My understanding is that Tero is stating early that he would deny the
requests based scarcity of code points, which is allowed per RFC 5226:
Possible reasons to deny a request include:
- scarcity of code points, where the finite remaining code points
should be prudently managed, or when a request for a large
number of code points is made, when a single code point is the
norm.
I have stated my reasons why I consider allocating multiple payload
numbers etc for exactly same thing a bad thing.
The three proposals do not do "exactly the same thing": they each have
different cryptographic and administrative properties. This has been widely discussed in
the WG.
But, they're for the same "thing": extension(s) to IKEv2 to allow
mutual authentication based on "weak" (low-entropy) shared
secrets.
spt
As it seems that IKEv2 might be used with other things than IPsec too
in the future (KARP, 802.15.4, 802.11ai etc) I do see challenges in
the IKEv2 IANA registries.
Even if those use cases are not IPsec they most likely will reuse most
of the registries from the IPsec. We could overlap their numbers with
each other, but on the other hand that can cause confusion, so it
might be better to make sure they do not have overlapping numbers,
i.e. use of unique numbers for different things and mark those as
reserved in the registries which do not use them.

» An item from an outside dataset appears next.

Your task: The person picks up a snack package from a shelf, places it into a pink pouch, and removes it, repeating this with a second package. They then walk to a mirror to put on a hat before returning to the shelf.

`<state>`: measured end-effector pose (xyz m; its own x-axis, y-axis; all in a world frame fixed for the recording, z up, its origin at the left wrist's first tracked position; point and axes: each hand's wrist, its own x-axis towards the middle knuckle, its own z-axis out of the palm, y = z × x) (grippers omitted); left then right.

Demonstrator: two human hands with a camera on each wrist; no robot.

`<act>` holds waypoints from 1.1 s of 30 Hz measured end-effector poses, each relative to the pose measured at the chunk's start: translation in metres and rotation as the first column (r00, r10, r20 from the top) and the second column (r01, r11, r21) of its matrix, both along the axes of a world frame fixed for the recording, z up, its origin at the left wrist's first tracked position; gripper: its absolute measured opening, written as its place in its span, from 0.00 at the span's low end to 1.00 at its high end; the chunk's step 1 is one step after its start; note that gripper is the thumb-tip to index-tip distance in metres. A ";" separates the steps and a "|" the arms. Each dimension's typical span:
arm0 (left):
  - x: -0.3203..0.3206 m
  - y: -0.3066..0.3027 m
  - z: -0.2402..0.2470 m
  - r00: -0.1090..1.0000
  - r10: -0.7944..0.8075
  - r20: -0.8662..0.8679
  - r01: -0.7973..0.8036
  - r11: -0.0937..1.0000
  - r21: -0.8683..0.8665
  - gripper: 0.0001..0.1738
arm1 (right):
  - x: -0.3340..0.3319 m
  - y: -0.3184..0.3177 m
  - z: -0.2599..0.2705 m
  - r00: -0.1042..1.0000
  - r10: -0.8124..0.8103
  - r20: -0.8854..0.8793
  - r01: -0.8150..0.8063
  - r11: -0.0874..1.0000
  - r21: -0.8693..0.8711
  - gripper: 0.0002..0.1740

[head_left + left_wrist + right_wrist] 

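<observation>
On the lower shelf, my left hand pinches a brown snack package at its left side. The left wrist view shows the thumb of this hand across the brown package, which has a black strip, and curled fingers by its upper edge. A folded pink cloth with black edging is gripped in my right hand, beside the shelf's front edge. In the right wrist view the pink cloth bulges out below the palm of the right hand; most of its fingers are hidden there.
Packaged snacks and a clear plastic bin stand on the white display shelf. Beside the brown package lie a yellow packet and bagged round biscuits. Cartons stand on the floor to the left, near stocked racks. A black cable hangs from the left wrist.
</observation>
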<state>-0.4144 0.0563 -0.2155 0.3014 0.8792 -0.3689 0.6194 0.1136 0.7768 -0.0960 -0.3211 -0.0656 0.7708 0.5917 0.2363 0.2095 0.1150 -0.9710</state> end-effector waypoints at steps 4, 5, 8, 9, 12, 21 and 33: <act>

This is bit what IKEv1 and IKEv2 did, for example we are not using
payload numbers 1-32 as they are reserved in IKEv2 registry as IKEv1
used them. Same way our exchange numbers 0-33 are reserved etc.
I am not sure whether we are doing that in the future or not. I want
to think more about this and see the actual protocols before deciding.
This should be a WG/IETF decision, not that of a single person.
But on the other hand I want to keep our options open, which means I
do not want to fill our registries with multiple registrations for the
exactly same thing.
See above.
Can you explain me what problems will it cause if the
draft-kuegler-ipsecme-pace-ikev2 is changed so it uses the
draft-kivinen-ipsecme-secure-password-framework framework just like
other secure password method drafts have already done?
In my understanding there will be 2 extra bytes in the IKE_SA_INIT
notification phase to indicate the PACE inside
N(SECURE_PASSWORD_METHODS) and there will be one extra byte (or two
depending how you do it) in the ENONCE and PKEi/PKEr payloads.
So in total the technical differences will be 7 extra bytes. Is there
anything else?
Regardless of what the authors of this document do, that question is not
relevant to whether or not you, as the designated expert, give them a codepoint.